----- RECORDS FOR THE EXERCISE -----

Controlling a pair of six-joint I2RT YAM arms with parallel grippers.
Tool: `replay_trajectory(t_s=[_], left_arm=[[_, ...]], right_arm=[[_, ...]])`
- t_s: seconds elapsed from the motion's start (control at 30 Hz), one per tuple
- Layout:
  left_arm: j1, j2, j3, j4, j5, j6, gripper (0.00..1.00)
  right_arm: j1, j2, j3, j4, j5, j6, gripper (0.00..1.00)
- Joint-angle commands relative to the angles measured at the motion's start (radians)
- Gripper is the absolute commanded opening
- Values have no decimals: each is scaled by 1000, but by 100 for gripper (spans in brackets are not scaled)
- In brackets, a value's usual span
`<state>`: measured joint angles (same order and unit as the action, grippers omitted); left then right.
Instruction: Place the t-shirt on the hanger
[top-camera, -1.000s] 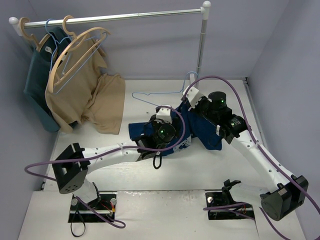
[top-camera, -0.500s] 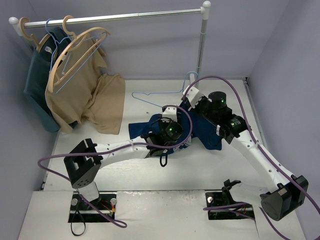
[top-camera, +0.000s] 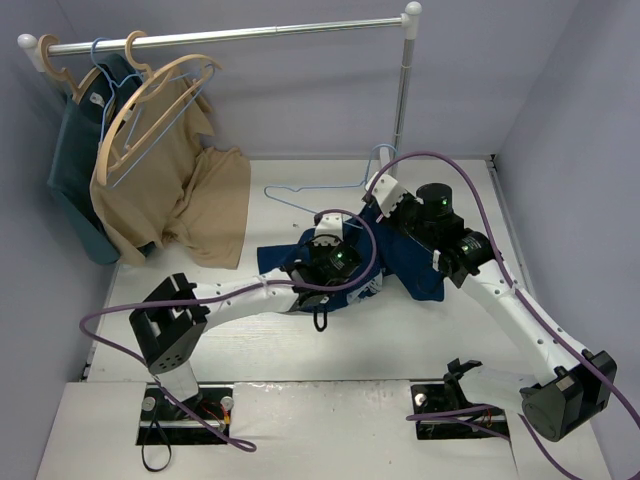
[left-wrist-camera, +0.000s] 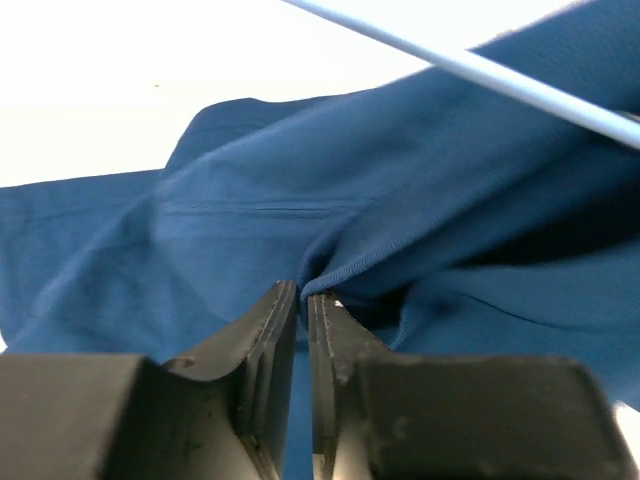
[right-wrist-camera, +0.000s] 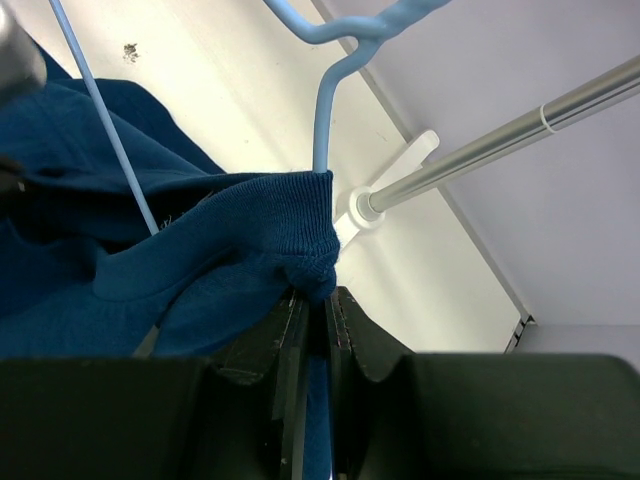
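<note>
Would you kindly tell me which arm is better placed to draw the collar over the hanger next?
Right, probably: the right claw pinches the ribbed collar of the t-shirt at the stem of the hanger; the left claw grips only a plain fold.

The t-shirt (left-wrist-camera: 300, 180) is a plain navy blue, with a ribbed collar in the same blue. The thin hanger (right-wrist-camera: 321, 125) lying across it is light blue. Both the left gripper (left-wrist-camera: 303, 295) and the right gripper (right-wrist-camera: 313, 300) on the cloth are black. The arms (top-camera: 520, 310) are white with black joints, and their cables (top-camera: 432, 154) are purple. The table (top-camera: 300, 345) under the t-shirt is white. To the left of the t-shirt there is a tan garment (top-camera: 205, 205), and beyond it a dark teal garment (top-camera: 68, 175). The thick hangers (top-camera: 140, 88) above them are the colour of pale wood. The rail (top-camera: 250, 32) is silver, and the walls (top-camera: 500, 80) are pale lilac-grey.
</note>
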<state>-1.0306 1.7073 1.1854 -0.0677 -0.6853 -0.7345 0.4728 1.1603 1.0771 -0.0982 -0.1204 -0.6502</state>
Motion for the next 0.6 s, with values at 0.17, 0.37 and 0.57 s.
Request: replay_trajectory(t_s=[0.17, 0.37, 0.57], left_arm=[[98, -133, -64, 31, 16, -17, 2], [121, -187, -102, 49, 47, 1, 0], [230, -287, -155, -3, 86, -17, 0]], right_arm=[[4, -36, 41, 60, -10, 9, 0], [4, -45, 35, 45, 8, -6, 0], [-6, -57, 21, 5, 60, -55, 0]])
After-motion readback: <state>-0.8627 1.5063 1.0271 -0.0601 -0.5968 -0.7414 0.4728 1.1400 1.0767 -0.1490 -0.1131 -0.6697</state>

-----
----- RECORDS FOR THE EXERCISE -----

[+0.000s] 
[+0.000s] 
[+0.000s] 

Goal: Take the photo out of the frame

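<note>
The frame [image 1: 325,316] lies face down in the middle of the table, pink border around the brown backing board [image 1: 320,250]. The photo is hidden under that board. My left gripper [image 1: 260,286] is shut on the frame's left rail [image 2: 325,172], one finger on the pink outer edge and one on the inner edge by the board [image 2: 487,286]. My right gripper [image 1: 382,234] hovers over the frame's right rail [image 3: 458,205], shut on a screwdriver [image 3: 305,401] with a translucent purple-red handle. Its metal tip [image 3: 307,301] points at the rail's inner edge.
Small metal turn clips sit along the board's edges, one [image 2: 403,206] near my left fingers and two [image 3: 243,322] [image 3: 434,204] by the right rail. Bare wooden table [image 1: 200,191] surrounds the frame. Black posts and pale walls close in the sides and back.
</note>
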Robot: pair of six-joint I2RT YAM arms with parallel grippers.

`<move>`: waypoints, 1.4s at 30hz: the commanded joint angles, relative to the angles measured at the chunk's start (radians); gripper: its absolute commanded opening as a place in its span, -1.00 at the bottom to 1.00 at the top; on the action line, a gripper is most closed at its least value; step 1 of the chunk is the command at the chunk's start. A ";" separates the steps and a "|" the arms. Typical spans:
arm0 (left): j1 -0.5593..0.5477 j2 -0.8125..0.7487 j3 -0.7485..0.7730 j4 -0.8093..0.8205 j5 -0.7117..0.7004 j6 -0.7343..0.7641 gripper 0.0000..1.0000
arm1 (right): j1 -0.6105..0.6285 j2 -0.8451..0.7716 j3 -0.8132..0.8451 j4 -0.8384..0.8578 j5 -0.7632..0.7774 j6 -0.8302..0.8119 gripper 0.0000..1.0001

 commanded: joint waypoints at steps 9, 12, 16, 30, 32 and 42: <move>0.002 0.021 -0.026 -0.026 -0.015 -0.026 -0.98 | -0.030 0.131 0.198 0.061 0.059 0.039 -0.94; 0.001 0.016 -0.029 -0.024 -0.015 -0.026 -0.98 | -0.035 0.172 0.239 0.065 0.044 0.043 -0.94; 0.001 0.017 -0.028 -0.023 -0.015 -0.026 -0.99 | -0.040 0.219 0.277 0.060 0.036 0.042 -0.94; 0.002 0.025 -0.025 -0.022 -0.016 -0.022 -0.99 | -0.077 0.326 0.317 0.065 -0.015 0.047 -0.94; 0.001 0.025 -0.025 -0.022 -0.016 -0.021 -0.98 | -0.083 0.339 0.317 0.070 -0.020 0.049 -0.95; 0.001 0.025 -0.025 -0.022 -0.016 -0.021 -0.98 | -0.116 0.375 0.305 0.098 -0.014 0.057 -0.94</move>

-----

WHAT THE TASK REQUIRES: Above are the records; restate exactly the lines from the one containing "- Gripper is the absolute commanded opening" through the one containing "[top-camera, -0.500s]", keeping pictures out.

RESPONSE TO THE TASK:
- Gripper is the absolute commanded opening
- Values have no decimals: each is scaled by 1000, but by 100 for gripper (spans in brackets are not scaled)
- In brackets, a value's usual span
`<state>`: measured joint angles (same order and unit as the action, grippers omitted); left then right.
Instruction: Place the t-shirt on the hanger
[top-camera, -1.000s] 
[top-camera, -0.500s] 

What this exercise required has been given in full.